** Your goal **
Your copy of the data should leave out the images and match everything else exactly.

** Supplied material **
────────

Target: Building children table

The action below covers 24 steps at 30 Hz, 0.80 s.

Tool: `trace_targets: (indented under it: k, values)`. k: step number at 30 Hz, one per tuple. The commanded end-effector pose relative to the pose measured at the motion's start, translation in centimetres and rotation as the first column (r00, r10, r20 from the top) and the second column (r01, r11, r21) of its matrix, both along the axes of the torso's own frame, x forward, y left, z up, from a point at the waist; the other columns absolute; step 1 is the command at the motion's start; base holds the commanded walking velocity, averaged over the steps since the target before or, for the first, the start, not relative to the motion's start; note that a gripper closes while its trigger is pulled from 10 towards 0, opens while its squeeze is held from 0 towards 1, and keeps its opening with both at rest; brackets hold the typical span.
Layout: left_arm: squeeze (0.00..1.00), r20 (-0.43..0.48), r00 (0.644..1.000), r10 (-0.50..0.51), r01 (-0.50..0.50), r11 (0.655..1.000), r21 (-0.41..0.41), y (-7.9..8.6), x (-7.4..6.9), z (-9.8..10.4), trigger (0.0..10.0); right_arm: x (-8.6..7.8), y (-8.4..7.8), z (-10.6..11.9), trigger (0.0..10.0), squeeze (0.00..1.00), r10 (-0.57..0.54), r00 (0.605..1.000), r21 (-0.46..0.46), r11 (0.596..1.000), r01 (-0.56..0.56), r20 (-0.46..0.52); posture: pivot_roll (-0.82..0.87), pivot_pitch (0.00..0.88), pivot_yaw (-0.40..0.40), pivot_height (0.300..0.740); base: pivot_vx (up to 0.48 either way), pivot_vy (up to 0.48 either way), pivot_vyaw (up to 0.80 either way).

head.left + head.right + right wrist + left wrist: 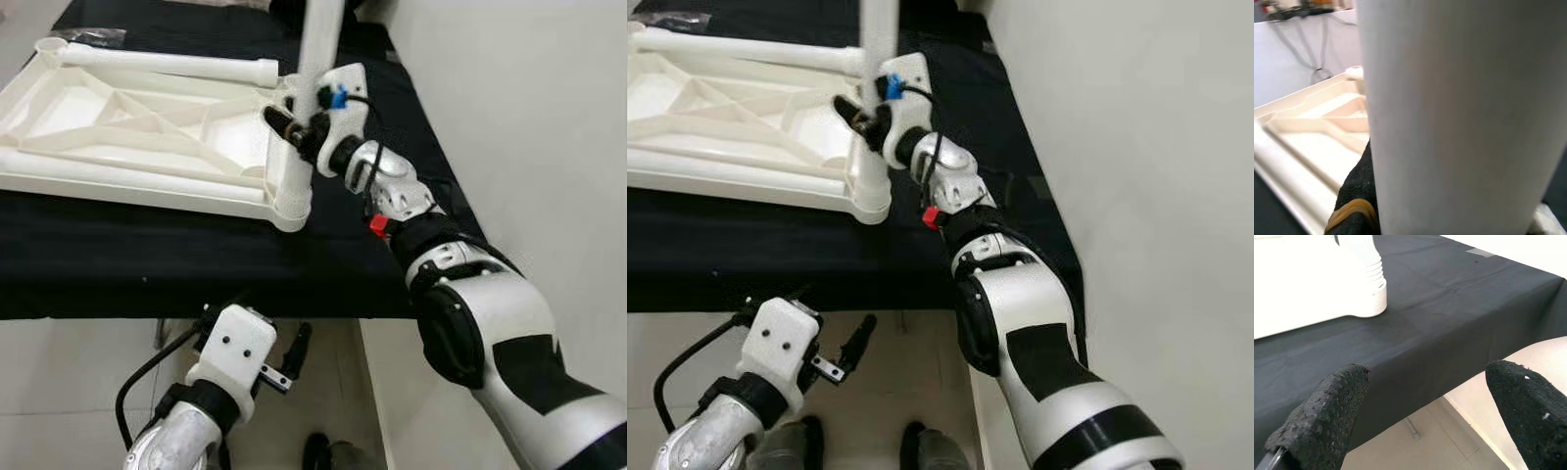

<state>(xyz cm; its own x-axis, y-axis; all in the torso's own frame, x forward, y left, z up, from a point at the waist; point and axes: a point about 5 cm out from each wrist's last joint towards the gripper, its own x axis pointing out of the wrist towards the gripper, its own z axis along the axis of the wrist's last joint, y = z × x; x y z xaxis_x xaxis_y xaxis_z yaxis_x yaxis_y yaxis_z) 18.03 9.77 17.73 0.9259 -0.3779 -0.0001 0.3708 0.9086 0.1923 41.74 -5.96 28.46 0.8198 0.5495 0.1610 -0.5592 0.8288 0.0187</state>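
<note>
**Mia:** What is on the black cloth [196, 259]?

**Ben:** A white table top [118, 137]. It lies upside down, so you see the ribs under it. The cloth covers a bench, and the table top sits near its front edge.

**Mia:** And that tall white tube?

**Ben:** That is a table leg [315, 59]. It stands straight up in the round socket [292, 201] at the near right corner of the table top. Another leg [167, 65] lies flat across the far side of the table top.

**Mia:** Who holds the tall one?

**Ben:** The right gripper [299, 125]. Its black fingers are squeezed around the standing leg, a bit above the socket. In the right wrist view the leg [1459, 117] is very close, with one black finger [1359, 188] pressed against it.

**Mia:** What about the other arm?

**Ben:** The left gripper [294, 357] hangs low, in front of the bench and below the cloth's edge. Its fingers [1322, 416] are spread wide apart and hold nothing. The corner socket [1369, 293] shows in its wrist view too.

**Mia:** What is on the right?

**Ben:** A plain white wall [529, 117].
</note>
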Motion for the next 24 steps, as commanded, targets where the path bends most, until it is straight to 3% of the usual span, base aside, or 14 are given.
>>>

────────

** Expected answer **
Target: Building children table

The action below covers 24 steps at 30 Hz, 0.80 s.

Tool: `trace_targets: (indented under it: k, values)`. k: step number at 30 Hz, one per tuple. The commanded end-effector pose relative to the pose measured at the motion's start, translation in centimetres and rotation as the first column (r00, r10, r20 from the top) and the second column (r01, r11, r21) of its matrix, both along the axes of the torso's own frame, x forward, y left, z up, from a point at the waist; the other columns absolute; step 1 is the command at the motion's start; base holds the commanded walking velocity, averaged over the steps since the target before or, for the first, the start, not relative to the motion's start; note that a gripper closes while its trigger is pulled from 10 towards 0, opens while its squeeze is held from 0 towards 1, and keeps its opening with both at rest; brackets hold the typical span.
Layout: left_arm: squeeze (0.00..1.00), r20 (-0.43..0.48), r00 (0.644..1.000), r10 (-0.50..0.51), r01 (-0.50..0.50), r11 (0.655..1.000), r21 (-0.41..0.41), y (-7.9..8.6), x (-7.4..6.9), z (-9.8..10.4), trigger (0.0..10.0); right_arm: x (-8.6..7.8), y (-8.4..7.8), z (-10.6..11.9), trigger (0.0..10.0), squeeze (0.00..1.00), r10 (-0.57..0.54), r00 (0.605..1.000), r21 (-0.46..0.46), r11 (0.596..1.000), r01 (-0.56..0.56), r20 (-0.46..0.52); posture: pivot_roll (-0.82..0.87), pivot_pitch (0.00..0.88), pivot_yaw (-0.40..0.40), pivot_height (0.300..0.740); base: pivot_vx (up to 0.48 either way), pivot_vy (up to 0.48 either way), pivot_vyaw (up to 0.80 either way).

head.left + head.right + right wrist + left wrist: 

<state>(xyz cm; its own x-axis, y-axis; all in the torso's own frame, x forward, y left, z up, from a point at the waist; point and axes: a point about 5 cm out from each wrist's last joint towards the gripper, its own x axis pointing out of the wrist towards the gripper, its own z axis along the axis of the wrist's last joint, y = z × x; x y z xaxis_x xaxis_y xaxis_z yaxis_x yaxis_y yaxis_z) 18.03 9.77 17.73 0.9259 -0.3779 -0.0001 0.3708 0.9086 0.1923 41.74 -5.96 28.46 0.8198 0.5495 0.1610 -0.5592 0.8288 0.0187</state>
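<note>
**Mia:** What is on the black cloth [196, 259]?

**Ben:** A white table top [118, 137]. It lies upside down, so you see the ribs under it. The cloth covers a bench, and the table top sits near its front edge.

**Mia:** And that tall white tube?

**Ben:** That is a table leg [315, 59]. It stands straight up in the round socket [292, 201] at the near right corner of the table top. Another leg [167, 65] lies flat across the far side of the table top.

**Mia:** Who holds the tall one?

**Ben:** The right gripper [299, 125]. Its black fingers are squeezed around the standing leg, a bit above the socket. In the right wrist view the leg [1459, 117] is very close, with one black finger [1359, 188] pressed against it.

**Mia:** What about the other arm?

**Ben:** The left gripper [294, 357] hangs low, in front of the bench and below the cloth's edge. Its fingers [1322, 416] are spread wide apart and hold nothing. The corner socket [1369, 293] shows in its wrist view too.

**Mia:** What is on the right?

**Ben:** A plain white wall [529, 117].
</note>
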Motion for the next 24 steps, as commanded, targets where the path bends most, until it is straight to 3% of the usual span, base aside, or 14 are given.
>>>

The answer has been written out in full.